• EXERCISE DESCRIPTION: Would you reproduce the whole listing exactly, dropping any pictures it holds?

• DATA BLOCK:
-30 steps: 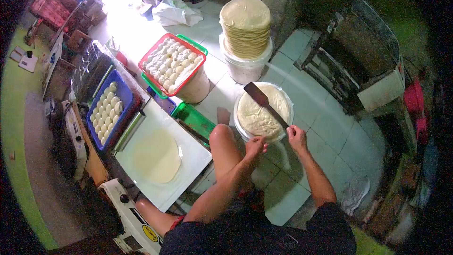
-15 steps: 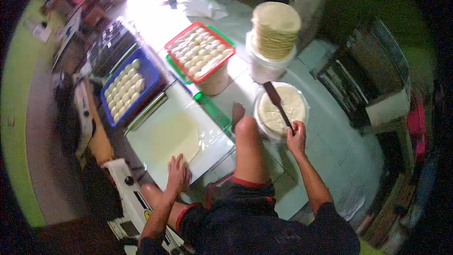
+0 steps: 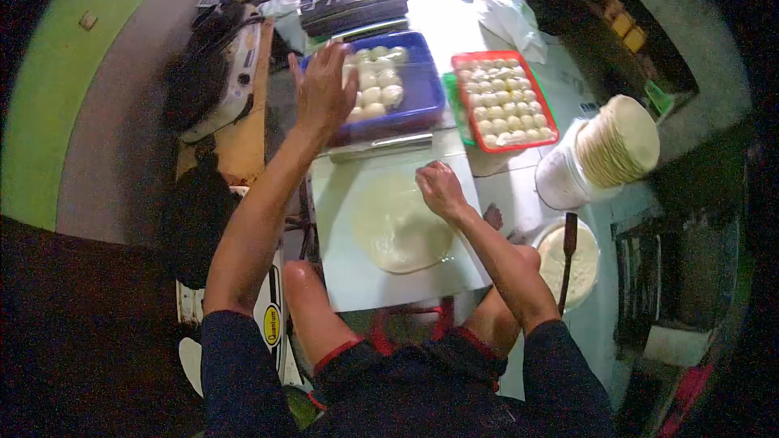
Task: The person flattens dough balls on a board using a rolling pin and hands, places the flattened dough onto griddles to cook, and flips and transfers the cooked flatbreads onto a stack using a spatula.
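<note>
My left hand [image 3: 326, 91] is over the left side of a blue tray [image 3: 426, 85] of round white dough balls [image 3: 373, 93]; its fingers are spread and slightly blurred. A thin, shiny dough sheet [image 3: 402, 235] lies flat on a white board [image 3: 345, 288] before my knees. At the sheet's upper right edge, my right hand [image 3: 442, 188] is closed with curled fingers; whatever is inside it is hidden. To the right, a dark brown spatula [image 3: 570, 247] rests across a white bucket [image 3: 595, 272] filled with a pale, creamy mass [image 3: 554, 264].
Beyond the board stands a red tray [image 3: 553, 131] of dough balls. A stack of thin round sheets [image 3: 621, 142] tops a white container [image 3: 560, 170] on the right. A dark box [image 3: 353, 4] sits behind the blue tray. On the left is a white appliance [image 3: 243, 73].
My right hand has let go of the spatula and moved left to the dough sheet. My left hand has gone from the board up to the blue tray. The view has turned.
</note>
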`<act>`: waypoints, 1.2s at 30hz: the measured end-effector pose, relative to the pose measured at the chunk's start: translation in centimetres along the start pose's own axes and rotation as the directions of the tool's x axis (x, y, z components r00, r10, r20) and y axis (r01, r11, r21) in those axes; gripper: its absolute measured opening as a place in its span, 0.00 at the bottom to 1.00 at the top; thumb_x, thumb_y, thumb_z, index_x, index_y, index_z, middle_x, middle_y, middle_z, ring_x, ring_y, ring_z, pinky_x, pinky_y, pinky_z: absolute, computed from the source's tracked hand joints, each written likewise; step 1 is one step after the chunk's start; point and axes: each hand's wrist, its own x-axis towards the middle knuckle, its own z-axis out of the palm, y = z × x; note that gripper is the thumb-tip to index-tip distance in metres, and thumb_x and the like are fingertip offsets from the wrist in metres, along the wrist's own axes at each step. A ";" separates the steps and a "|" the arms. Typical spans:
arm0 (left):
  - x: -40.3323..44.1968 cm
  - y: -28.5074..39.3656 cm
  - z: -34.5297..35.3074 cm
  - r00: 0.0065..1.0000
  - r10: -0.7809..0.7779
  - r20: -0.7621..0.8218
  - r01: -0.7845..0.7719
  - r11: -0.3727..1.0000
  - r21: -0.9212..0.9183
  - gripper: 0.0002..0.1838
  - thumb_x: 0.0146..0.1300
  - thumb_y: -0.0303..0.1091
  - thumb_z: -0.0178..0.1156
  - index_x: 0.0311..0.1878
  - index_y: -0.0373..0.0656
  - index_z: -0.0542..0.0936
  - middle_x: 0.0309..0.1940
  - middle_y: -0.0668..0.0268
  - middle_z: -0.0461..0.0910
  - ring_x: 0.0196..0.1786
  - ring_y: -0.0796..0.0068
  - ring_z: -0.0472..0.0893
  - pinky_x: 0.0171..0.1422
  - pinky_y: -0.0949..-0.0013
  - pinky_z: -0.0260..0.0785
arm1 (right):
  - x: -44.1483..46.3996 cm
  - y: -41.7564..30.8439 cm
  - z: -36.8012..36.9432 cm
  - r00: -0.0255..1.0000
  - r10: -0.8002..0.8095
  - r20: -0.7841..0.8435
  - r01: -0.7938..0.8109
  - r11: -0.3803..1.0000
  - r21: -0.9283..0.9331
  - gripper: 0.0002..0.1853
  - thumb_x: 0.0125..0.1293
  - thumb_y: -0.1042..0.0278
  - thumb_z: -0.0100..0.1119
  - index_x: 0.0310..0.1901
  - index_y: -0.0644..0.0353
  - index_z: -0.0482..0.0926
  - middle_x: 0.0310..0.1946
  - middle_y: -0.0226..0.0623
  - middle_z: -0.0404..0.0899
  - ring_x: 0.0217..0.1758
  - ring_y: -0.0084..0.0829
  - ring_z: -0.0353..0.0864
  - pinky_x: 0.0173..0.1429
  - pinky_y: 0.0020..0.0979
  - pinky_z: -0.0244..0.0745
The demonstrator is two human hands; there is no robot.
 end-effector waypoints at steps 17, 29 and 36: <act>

• SOLUTION BELOW:
-30 steps: 
-15 steps: 
+0 steps: 
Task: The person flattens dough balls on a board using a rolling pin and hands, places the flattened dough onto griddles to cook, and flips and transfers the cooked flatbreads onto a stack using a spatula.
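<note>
My left hand [image 3: 326, 91] is over the left side of a blue tray [image 3: 426, 85] of round white dough balls [image 3: 373, 93]; its fingers are spread and slightly blurred. A thin, shiny dough sheet [image 3: 402, 235] lies flat on a white board [image 3: 345, 288] before my knees. At the sheet's upper right edge, my right hand [image 3: 442, 188] is closed with curled fingers; whatever is inside it is hidden. To the right, a dark brown spatula [image 3: 570, 247] rests across a white bucket [image 3: 595, 272] filled with a pale, creamy mass [image 3: 554, 264].
Beyond the board stands a red tray [image 3: 553, 131] of dough balls. A stack of thin round sheets [image 3: 621, 142] tops a white container [image 3: 560, 170] on the right. A dark box [image 3: 353, 4] sits behind the blue tray. On the left is a white appliance [image 3: 243, 73].
My right hand has let go of the spatula and moved left to the dough sheet. My left hand has gone from the board up to the blue tray. The view has turned.
</note>
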`<act>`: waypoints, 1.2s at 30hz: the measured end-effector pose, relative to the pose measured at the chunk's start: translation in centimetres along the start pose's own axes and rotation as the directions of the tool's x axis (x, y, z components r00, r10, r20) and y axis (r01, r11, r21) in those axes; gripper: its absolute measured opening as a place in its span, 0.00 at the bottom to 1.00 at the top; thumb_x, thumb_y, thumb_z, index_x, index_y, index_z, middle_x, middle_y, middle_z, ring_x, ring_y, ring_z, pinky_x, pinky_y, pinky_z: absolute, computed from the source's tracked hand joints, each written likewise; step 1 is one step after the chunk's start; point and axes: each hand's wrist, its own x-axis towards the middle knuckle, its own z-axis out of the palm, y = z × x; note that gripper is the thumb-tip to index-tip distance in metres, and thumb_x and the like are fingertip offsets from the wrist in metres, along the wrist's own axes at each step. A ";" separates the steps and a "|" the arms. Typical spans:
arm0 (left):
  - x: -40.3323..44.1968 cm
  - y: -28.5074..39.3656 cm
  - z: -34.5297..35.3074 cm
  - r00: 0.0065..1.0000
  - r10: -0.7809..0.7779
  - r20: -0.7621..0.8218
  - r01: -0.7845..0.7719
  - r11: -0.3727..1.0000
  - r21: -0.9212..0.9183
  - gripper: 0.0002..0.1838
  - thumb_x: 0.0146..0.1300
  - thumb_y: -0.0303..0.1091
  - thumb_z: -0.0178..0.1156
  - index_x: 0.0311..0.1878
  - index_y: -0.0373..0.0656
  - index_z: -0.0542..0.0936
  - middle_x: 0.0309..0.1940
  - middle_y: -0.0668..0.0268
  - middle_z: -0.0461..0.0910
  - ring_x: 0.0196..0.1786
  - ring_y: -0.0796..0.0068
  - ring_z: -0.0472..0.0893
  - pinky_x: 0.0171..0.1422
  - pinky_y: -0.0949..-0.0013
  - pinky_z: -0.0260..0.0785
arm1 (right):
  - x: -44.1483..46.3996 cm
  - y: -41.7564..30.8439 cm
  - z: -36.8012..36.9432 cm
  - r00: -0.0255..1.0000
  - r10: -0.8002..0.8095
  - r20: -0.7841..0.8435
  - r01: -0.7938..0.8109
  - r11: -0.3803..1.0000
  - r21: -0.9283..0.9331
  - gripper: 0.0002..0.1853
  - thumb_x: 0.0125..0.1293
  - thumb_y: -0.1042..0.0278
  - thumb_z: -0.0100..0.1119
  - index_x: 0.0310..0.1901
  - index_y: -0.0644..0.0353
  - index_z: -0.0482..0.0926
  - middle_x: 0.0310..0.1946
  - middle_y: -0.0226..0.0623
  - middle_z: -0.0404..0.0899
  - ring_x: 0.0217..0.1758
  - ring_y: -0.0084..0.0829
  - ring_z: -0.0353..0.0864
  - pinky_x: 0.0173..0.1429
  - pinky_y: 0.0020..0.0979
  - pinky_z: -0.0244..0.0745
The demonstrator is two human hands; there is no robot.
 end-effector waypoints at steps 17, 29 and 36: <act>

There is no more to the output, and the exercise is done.